Higher rates of self-medication are reported 59.4% in China (Bi et al., 2000)and Greece by 74.6% (Mitsi et al., 2005). Although, there are some lower rates, reported from Palestinian students by 19.9% (Sawalha, 2008), Mexico by 5% (Calva and Bojalil, 1996) Sweden by 17% (Svensson et al., 2004), Malta by 19.2% (Borg and Scicluna, 2002) and Finland by 28% (Vaananen et al., 2006). It seems that the lower rates in cause of population or the season, cause the rate of respiratory diseases in fall is really high among students and especially in dormitories.
The 26.8% of respondents completed the course of antibiotic therapy. This is near the result of study by Sawair et al. (2009) in Jordan by 37.6%.

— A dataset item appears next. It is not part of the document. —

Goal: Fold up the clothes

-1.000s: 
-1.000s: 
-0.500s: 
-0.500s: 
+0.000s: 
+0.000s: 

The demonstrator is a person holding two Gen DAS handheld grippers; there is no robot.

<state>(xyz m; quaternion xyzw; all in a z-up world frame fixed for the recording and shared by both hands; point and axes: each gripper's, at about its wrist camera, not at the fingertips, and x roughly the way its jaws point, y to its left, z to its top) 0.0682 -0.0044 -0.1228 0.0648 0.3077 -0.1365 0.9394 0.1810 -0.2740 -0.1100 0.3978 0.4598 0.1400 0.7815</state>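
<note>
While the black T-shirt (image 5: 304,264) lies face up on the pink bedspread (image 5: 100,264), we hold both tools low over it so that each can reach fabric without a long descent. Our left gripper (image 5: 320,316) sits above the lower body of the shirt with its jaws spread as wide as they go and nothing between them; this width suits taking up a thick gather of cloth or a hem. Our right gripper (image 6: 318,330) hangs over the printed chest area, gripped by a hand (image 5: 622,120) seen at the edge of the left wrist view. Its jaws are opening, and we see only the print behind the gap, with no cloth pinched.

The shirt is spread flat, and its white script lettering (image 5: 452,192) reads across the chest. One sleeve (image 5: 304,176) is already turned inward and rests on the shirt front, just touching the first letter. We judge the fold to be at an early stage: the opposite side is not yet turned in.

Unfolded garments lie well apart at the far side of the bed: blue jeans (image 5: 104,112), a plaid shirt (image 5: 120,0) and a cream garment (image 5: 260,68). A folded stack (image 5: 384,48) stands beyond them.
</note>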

The most common health condition treated by antibiotics was respiratory tract infections (cold, sore throat and so on). Such health conditions were also reported to be commonly self-medicated in Jordan (Sawair et al., 2009), Palestine (Sawalha, 2008), Turkey (Buke et al., 2005) and European countries (Grigoryan et al., 2006). The above conditions are known to be mostly viral (Linder and Stafford, 2001), requiring no antibiotic treatment.
The main antibiotics used in self-medication were penicillins in general, particularly Amoxicillin by there students. Similar results are reported by other studies worldwide (Al-Azzam et al., 2007; Al-Bakri et al., 2005). Maybe, it is cause of the low costs of this antibiotic group in the world (Al-Azzam et al., 2007) or it could be cause of wide prescription by physicians so most of people have recognized this drug by prescription.

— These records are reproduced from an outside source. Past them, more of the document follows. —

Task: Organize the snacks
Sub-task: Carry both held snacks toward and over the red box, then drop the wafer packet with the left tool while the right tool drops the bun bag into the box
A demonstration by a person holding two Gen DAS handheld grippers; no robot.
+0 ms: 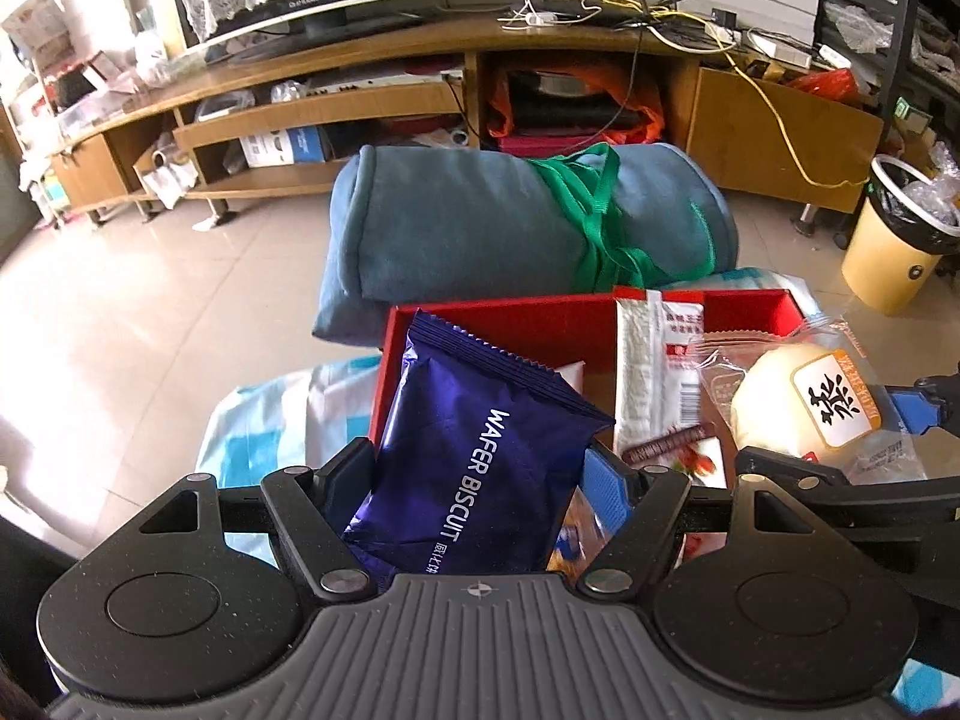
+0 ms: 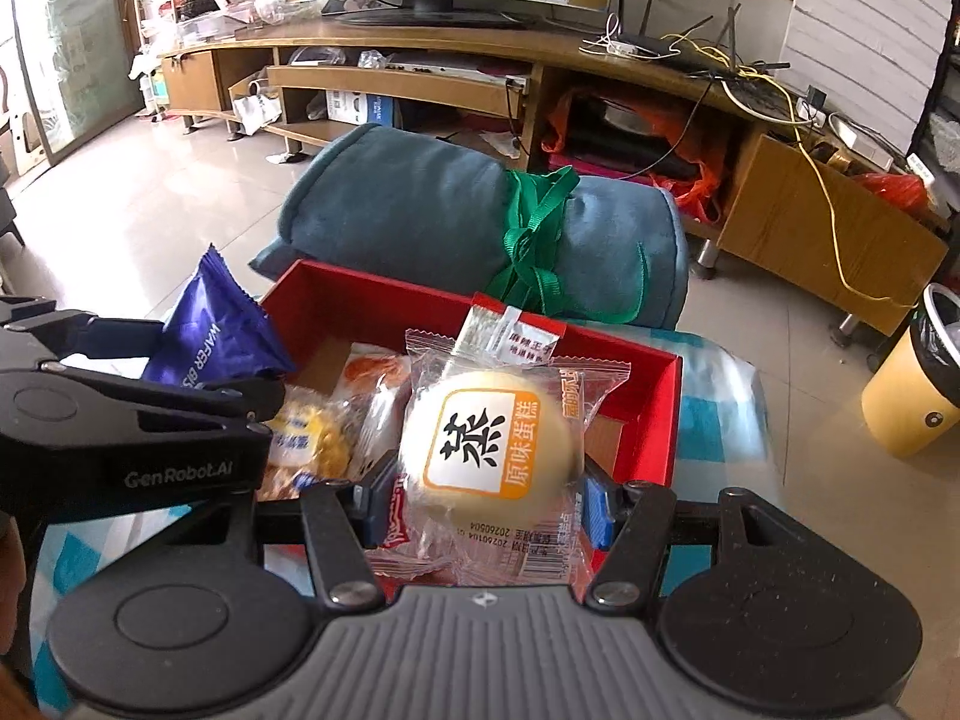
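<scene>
Left hand-held gripper (image 1: 480,480): clamped on wafer pack (image 1: 480,456), long axis running away from it, over red box (image 1: 516,315) left end. Right hand-held gripper (image 2: 480,495): clamped on cake (image 2: 486,438), over box right half.

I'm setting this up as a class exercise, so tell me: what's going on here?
A person holding two grippers is sorting snacks into a red box. The left gripper is shut on a purple wafer biscuit pack, and the right gripper is shut on a wrapped steamed cake. Both are held over the box, which already holds other packets. A rolled blue blanket lies behind it.
</scene>
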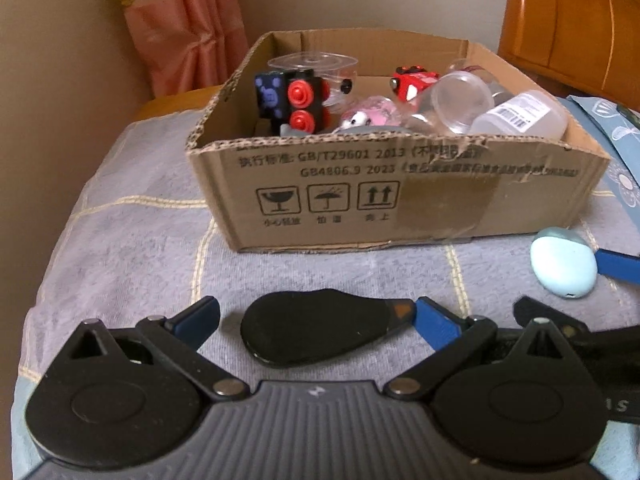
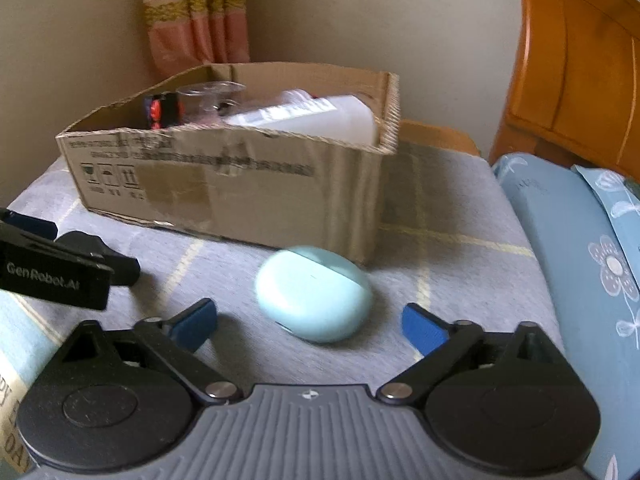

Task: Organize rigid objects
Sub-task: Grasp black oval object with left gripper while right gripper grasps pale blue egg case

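Right wrist view: my right gripper (image 2: 308,326) has its jaws spread on either side of the pale blue oval case (image 2: 314,294), and the blue pads do not press it, so I judge it released and not gripped.
Left wrist view: my left gripper (image 1: 316,322) has the flat black teardrop piece (image 1: 316,330) lying between its jaws; its narrow end meets one blue pad (image 1: 436,326), the other pad stands clear, so nothing is clenched.
Blue case position: on the grey checked cloth (image 1: 132,240) of the table, just beside the near corner of the cardboard box (image 2: 248,196), not inside it.
Black piece position: flat on the same cloth, near the box's front wall but apart from it.
Box contents: black cube with red studs (image 1: 298,102), red toy (image 1: 414,80), clear cups (image 1: 460,102), labelled bottle (image 1: 520,116), all already gathered there.
Why so: I judge both loose pieces lie in front of the box so each gripper can take one and lift it over the low wall.
Remaining: two things outside, both ungrasped.
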### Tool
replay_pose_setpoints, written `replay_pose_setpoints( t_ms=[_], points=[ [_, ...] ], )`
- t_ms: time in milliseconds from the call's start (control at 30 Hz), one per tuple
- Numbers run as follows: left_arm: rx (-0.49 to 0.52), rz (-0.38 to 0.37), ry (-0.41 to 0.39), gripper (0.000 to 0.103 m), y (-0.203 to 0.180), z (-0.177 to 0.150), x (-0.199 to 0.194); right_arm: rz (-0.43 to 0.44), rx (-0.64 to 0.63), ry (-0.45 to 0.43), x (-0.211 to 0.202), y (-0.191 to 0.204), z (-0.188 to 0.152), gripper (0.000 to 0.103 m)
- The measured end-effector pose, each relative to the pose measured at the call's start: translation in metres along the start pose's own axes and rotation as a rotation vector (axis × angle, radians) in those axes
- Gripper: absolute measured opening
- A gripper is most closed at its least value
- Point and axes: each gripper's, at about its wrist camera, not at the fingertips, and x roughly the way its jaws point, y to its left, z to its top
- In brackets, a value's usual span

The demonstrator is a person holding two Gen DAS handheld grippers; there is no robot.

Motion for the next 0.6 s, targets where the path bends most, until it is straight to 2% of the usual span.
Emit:
replay_pose_setpoints(
  t_ms=[167, 267, 367, 600],
  points=[
    [-0.015, -0.013, 0.01, 0.098, 0.003, -0.001, -0.002, -0.009, 0.005, -0.003, 0.002, 0.001, 0.007, 0.078],
    [-0.022, -0.036, 0.003, 0.089, 0.004, -0.002, -0.003, -0.021, 0.01, -0.004, 0.002, 0.0, 0.009, 0.069],
    [0.002, -0.035, -0.01, 0.089, 0.002, -0.002, -0.004, -0.022, 0.009, -0.003, 0.001, -0.001, 0.01, 0.066],
    [0.053, -0.05, -0.03, 0.089, -0.001, -0.008, -0.008, -0.009, -0.008, -0.008, 0.003, -0.003, 0.013, 0.068]
  ],
)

It is agreed by some researchers that it is necessary to give more information to the people on antibiotics and about the adverse effects of inadequate use of antibiotics without prescriptions (Carey and Cryan, 2003) to diminish the rate of non-prescribed antibiotic use and also to adequate use of this category of drugs.
We suggest specific education about antibiotics in universities and also improve education about antibiotics in medical branches in universities, although that knowledge does not always correlates with behavior.
Also, because that university is a part of society, we suggest educational programs for the general public. So physicians should be awarded to instruct their patient not to use the prescribed antibiotics for upcoming conditions and to complete the course of therapy.
Antibiotic self-medication maybe a consequence poor regulations of pharmacies, so there is also a need to enforce the law on pharmacies.
The authors would like to thank Dr. Farahnoush Doustdar from Azarbayjan University for her assistance in this article and students of Shariaty Technical Faculty for helping this study possible.